## Diagram: Two-Stage Adaptive Model Tuning Framework
### Overview
The diagram illustrates a two-stage framework for domain-adaptive model tuning. Stage 1 focuses on identifying and expanding general-competence layers, while Stage 2 involves decoupling unit-wise importance and dynamically adapting learning rates. Key components include layer importance probing, selective expansion, neuron decoupling, and learning rate adaptation.
### Components/Axes
#### Stage 1: General-Competence Aware Layer Importance Probing
- **Inputs**: Parameters, LLM, General-Competence Detection Corpus
- **Process**:
- Probing Iteration (`i`) evaluates layers (`L₁` to `Lₘ`) for general-competence importance (`ΔLᵢ`).

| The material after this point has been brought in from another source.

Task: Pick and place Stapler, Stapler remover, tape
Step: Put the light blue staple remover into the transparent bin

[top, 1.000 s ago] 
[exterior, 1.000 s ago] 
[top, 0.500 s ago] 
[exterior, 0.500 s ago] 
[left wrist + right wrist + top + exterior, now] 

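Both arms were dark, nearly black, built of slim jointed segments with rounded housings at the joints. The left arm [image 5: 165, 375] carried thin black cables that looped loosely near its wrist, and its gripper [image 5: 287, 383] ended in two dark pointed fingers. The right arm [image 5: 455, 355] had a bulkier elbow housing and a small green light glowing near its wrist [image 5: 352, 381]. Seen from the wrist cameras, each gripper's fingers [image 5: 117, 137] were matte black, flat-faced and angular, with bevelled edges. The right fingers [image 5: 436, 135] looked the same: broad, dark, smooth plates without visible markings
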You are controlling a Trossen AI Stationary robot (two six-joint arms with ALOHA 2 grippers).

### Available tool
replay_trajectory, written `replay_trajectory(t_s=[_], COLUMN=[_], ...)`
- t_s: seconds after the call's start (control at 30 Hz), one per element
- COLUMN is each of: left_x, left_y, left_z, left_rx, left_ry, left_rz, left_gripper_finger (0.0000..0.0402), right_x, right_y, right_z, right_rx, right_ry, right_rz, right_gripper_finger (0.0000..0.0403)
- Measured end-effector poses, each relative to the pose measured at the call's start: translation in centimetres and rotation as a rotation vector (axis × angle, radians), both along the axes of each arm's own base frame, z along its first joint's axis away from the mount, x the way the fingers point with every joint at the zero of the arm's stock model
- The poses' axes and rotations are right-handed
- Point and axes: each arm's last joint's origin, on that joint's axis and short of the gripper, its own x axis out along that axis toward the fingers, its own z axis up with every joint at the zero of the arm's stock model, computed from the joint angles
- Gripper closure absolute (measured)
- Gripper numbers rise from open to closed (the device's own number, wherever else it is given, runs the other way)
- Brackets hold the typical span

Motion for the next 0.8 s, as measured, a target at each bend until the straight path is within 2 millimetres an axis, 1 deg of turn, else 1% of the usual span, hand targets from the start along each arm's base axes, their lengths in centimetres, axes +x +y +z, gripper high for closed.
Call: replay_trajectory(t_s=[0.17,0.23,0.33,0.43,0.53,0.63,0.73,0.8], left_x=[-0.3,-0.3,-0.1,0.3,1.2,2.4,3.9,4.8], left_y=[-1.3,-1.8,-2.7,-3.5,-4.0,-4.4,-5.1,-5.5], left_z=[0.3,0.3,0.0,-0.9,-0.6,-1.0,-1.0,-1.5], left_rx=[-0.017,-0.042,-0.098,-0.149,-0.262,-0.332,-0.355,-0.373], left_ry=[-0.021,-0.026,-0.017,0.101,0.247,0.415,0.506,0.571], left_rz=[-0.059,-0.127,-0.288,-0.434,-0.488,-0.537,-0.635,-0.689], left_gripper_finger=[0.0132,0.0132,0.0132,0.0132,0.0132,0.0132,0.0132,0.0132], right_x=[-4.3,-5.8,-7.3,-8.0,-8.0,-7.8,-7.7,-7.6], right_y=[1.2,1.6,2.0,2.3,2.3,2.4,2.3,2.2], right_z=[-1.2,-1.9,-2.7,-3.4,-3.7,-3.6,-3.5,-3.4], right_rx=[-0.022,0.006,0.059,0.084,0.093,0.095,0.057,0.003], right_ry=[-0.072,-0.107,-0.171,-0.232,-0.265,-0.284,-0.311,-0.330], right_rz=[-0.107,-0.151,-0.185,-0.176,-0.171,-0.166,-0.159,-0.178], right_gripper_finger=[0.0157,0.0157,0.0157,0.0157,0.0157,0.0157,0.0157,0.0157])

- Layers are marked as "Activated" or "Deactivated" based on importance scores.
- **Output**: Selective Expansion via Identity Copy (Step 2).
#### Stage 2: Adaptive Unit-Wise Decoupled Tuning
- **Substeps**:
1. **Unit-wise Neuron Decoupling**:
- Calculates unit-wise importance (`I(wᵢⱼ) = |wᵢⱼ∇ₐⱼL|`).
- Identifies "Domain-adaptive Units" (red mountain) and "General-critical Units" (purple mountain).
- Symbols:
- ⭐: Domain-adaptive units (trainable).
- ⚪: General-critical units (frozen).
2. **Dynamic Learning Rate Adaptation**:
- Pretrain dataset → Decoupled tuning.
- Learning rates: Higher for domain-adaptive units (↑), lower for general units (↓).
#### Legends (Right Panel)
- **Symbols**:
- 🔥: Trainable (Domain-adaptive units).
- ❄️: Frozen (General-critical units).
- ➡️: Update flow (forward flow).
- 🔍: Probing.
- 📄: General-competence detection corpus.
### Detailed Analysis
#### Stage 1: Layer Importance Probing
- **Flow**:
1. Parameters and LLM feed into probing iterations.
2. Layers (`L₁` to `Lₘ`) are evaluated for general-competence importance (`ΔLᵢ`).
3. Lowest-K layers (based on `ΔLᵢ`) are selected for expansion via identity copy.
#### Stage 2: Neuron Decoupling
- **Unit Importance**:
- Domain-adaptive units (red) have higher importance scores (`I(wᵢⱼ)`) and are marked as trainable (🔥).
- General-critical units (purple) are frozen (❄️) and have lower importance.
#### Stage 2: Learning Rate Adaptation
- **Rate Adjustment**:
- Domain-adaptive units receive higher learning rates (🔥).
- General units receive lower learning rates (↓).
### Key Observations
1. **Selective Expansion**: Only layers with low general-competence importance (`ΔLᵢ`) are expanded via identity copy.
2. **Decoupling**: Neuron importance is calculated independently of the original layer structure.
3. **Learning Rate Bias**: Domain-adaptive units are prioritized during tuning.
### Interpretation
This framework optimizes model adaptation by:
1. **Focusing on General Competence**: Identifying and expanding layers critical for general tasks.
2. **Decoupling Units**: Separating domain-specific and general units to avoid catastrophic forgetting.
3. **Dynamic Tuning**: Allocating computational resources (learning rates) to high-impact units.
The process suggests a balance between retaining general capabilities and adapting to new domains, with explicit mechanisms to prevent overfitting to domain-specific data.